_Your objective_: Print out the data below in full and exactly, skipping the pictures.

_Exercise data_:
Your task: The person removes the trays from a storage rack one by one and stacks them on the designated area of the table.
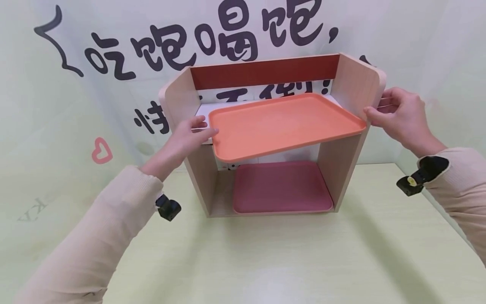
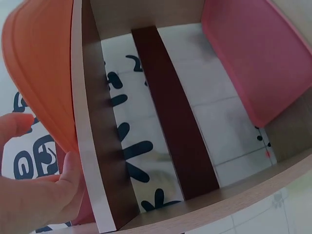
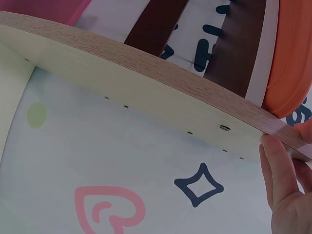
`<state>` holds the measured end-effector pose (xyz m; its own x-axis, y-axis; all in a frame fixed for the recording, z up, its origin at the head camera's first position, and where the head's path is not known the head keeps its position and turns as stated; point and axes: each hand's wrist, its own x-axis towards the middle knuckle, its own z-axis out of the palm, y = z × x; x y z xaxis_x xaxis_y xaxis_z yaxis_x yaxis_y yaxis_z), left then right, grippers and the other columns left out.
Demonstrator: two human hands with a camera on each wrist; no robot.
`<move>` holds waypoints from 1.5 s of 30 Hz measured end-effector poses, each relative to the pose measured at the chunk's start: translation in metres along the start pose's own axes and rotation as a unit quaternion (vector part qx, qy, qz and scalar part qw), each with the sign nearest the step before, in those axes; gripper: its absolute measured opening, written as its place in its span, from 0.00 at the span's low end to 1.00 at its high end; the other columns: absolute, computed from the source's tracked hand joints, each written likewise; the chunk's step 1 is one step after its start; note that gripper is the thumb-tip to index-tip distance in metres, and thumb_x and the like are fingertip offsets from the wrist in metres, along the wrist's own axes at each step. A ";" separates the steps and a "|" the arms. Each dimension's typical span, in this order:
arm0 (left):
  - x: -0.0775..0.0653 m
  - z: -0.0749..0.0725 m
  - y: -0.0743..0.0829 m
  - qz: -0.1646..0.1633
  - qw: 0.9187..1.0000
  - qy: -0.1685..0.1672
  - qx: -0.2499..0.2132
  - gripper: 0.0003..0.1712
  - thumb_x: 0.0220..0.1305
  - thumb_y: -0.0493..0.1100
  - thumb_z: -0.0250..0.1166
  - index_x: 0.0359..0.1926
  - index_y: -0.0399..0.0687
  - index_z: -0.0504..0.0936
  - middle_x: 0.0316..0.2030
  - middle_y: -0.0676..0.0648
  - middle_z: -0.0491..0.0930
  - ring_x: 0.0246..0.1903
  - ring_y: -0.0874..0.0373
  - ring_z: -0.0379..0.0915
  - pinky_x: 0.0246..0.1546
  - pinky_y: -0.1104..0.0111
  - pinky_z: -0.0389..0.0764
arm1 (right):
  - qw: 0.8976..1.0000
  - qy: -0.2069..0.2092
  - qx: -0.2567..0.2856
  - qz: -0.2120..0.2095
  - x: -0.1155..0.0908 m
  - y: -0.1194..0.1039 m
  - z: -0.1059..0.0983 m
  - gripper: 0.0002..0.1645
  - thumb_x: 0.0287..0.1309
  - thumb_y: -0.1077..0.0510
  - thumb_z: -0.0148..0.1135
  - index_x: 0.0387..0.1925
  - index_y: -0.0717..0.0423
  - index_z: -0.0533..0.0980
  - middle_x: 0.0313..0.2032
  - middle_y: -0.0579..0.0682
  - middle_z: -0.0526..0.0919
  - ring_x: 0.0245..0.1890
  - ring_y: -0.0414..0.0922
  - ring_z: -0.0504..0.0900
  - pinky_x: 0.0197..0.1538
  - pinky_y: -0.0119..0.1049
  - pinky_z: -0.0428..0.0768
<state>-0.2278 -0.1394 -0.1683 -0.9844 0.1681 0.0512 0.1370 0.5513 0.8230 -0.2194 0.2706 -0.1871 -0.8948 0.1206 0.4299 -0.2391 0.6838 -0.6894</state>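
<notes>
A small two-tier wooden shelf [image 1: 351,169] stands on the table. On its upper tier lies an orange tray [image 1: 284,122], turned askew, its front left corner jutting past the board. My left hand [image 1: 190,135] is at the tray's left end, fingers spread and thumb touching near the edge; in the left wrist view the index fingertip stands apart from the tray. With fingers on the outer face and thumb at the front edge, my right hand [image 1: 404,116] holds the right side panel [image 3: 146,73]. A dark pink tray [image 1: 282,188] lies on the bottom tier.
The pale table [image 1: 258,253] extends in front of the shelf. Behind it is a wall covering [image 1: 114,93] with large black characters. A dark red back rail [image 1: 265,74] spans the shelf's top. Black wrist cameras [image 1: 168,207] hang below both cuffs.
</notes>
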 end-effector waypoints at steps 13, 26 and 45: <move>0.020 -0.001 0.002 -0.008 0.997 -0.004 0.073 0.22 0.57 0.45 0.59 0.48 0.33 0.70 0.45 0.38 0.71 0.44 0.49 0.66 0.44 0.62 0.71 | 1.000 0.002 0.008 -0.007 0.000 -0.001 0.002 0.27 0.50 0.52 0.61 0.46 0.68 0.67 0.33 0.47 0.75 0.24 0.23 0.73 0.25 0.17 0.73; 0.022 0.002 -0.002 -0.017 0.999 0.007 0.032 0.27 0.56 0.38 0.59 0.57 0.34 0.66 0.49 0.38 0.71 0.48 0.48 0.67 0.49 0.60 0.71 | 1.000 0.004 -0.001 -0.009 -0.001 -0.001 0.003 0.28 0.51 0.51 0.60 0.47 0.67 0.67 0.37 0.55 0.75 0.25 0.24 0.71 0.25 0.16 0.73; 0.007 0.008 -0.005 0.004 0.999 0.036 0.012 0.27 0.54 0.39 0.61 0.55 0.34 0.69 0.47 0.37 0.73 0.46 0.50 0.71 0.50 0.64 0.70 | 1.000 0.010 -0.004 -0.004 0.000 0.004 0.001 0.28 0.51 0.51 0.60 0.48 0.67 0.68 0.37 0.53 0.75 0.26 0.23 0.71 0.25 0.15 0.72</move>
<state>-0.2345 -0.1347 -0.1764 -0.9886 0.1139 0.0988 0.1465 0.5703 0.8083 -0.2212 0.2722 -0.1904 -0.8852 0.1293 0.4470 -0.2432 0.6903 -0.6814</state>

_Result for this exercise_:
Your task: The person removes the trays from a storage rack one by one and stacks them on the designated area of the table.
`<state>` holds the measured end-effector pose (xyz m; its own x-axis, y-axis; all in a frame fixed for the recording, z up, its origin at the head camera's first position, and where the head's path is not known the head keeps its position and turns as stated; point and axes: each hand's wrist, its own x-axis towards the middle knuckle, its own z-axis out of the palm, y = z × x; x y z xaxis_x xaxis_y xaxis_z yaxis_x yaxis_y yaxis_z), left then right, grippers and the other columns left out.
Demonstrator: two human hands with a camera on each wrist; no robot.
`<move>` holds waypoints from 1.5 s of 30 Hz measured end-effector poses, each relative to the pose measured at the chunk's start: translation in metres along the start pose's own axes and rotation as a unit quaternion (vector part qx, qy, qz and scalar part qw), each with the sign nearest the step before, in those axes; gripper: its absolute measured opening, written as its place in its span, from 0.00 at the span's low end to 1.00 at its high end; the other columns: absolute, computed from the source's tracked hand joints, each written likewise; the chunk's step 1 is one step after its start; note that gripper is the thumb-tip to index-tip distance in metres, and thumb_x and the like are fingertip offsets from the wrist in metres, along the wrist's own axes at each step. A ";" separates the steps and a "|" the arms. Each dimension's typical span, in this order:
arm0 (left):
  - x: -0.0775..0.0653 m
  - z: -0.0749..0.0725 m
  - y: -0.0743..0.0829 m
  - qz: -0.1646..0.1633
  - qw: 0.9187..1.0000
  - qy: -0.1685..0.1672
  - qx: -0.2499..0.2132
  - gripper: 0.0003..0.1712
  - thumb_x: 0.0220..0.1305
  - thumb_y: -0.0493..0.1100
  - thumb_z: -0.0250..0.1166
  - index_x: 0.0359..0.1926
  - index_y: -0.0399..0.0687
  - index_z: -0.0504..0.0936
  - middle_x: 0.0316..0.2030
  - middle_y: -0.0676..0.0648
  - middle_z: -0.0491..0.0930
  - ring_x: 0.0246..0.1903
  - ring_y: -0.0874..0.0373
  - ring_z: -0.0379..0.0915
  - pinky_x: 0.0246..0.1546
  - pinky_y: -0.1104..0.0111
  - pinky_z: -0.0389..0.0764
arm1 (right):
  - qw: 0.8976..1.0000
  - qy: -0.2069..0.2092
  - qx: -0.2567..0.2856
  - qz: -0.2120..0.2095
  - x: -0.1155..0.0908 m
  - y: -0.1194..0.1039 m
  - z: -0.1059..0.0983 m
  - gripper: 0.0002..0.1645
  - thumb_x: 0.0287..0.1309
  - thumb_y: -0.1077..0.0510
  - thumb_z: -0.0148..0.1135
  - index_x: 0.0387..0.1925
  - index_y: -0.0717..0.0423
  - index_z: -0.0533..0.0980
  - middle_x: 0.0313..0.2032
  - middle_y: -0.0579..0.0682
  - middle_z: -0.0526..0.0919
  - ring_x: 0.0245..0.1890
  - ring_y: -0.0414..0.0922
  - ring_z: -0.0504..0.0900
  - pinky_x: 0.0197..0.1538
  - pinky_y: -0.0119..0.1049
  - pinky_z: -0.0428..0.0768
<state>-0.2278 -0.1394 -0.1683 -0.9844 0.1681 0.0512 0.1370 0.5513 0.8230 -0.2194 0.2706 -0.1871 -0.8948 0.1206 0.4299 -0.2391 0.6838 -0.6894</state>
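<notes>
A small two-tier wooden shelf [image 1: 351,169] stands on the table. On its upper tier lies an orange tray [image 1: 284,122], turned askew, its front left corner jutting past the board. My left hand [image 1: 190,135] is at the tray's left end, fingers spread and thumb touching near the edge; in the left wrist view the index fingertip stands apart from the tray. With fingers on the outer face and thumb at the front edge, my right hand [image 1: 404,116] holds the right side panel [image 3: 146,73]. A dark pink tray [image 1: 282,188] lies on the bottom tier.
The pale table [image 1: 258,253] extends in front of the shelf. Behind it is a wall covering [image 1: 114,93] with large black characters. A dark red back rail [image 1: 265,74] spans the shelf's top. Black wrist cameras [image 1: 168,207] hang below both cuffs.
</notes>
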 end-effector waypoints at steps 13, 26 and 45: <move>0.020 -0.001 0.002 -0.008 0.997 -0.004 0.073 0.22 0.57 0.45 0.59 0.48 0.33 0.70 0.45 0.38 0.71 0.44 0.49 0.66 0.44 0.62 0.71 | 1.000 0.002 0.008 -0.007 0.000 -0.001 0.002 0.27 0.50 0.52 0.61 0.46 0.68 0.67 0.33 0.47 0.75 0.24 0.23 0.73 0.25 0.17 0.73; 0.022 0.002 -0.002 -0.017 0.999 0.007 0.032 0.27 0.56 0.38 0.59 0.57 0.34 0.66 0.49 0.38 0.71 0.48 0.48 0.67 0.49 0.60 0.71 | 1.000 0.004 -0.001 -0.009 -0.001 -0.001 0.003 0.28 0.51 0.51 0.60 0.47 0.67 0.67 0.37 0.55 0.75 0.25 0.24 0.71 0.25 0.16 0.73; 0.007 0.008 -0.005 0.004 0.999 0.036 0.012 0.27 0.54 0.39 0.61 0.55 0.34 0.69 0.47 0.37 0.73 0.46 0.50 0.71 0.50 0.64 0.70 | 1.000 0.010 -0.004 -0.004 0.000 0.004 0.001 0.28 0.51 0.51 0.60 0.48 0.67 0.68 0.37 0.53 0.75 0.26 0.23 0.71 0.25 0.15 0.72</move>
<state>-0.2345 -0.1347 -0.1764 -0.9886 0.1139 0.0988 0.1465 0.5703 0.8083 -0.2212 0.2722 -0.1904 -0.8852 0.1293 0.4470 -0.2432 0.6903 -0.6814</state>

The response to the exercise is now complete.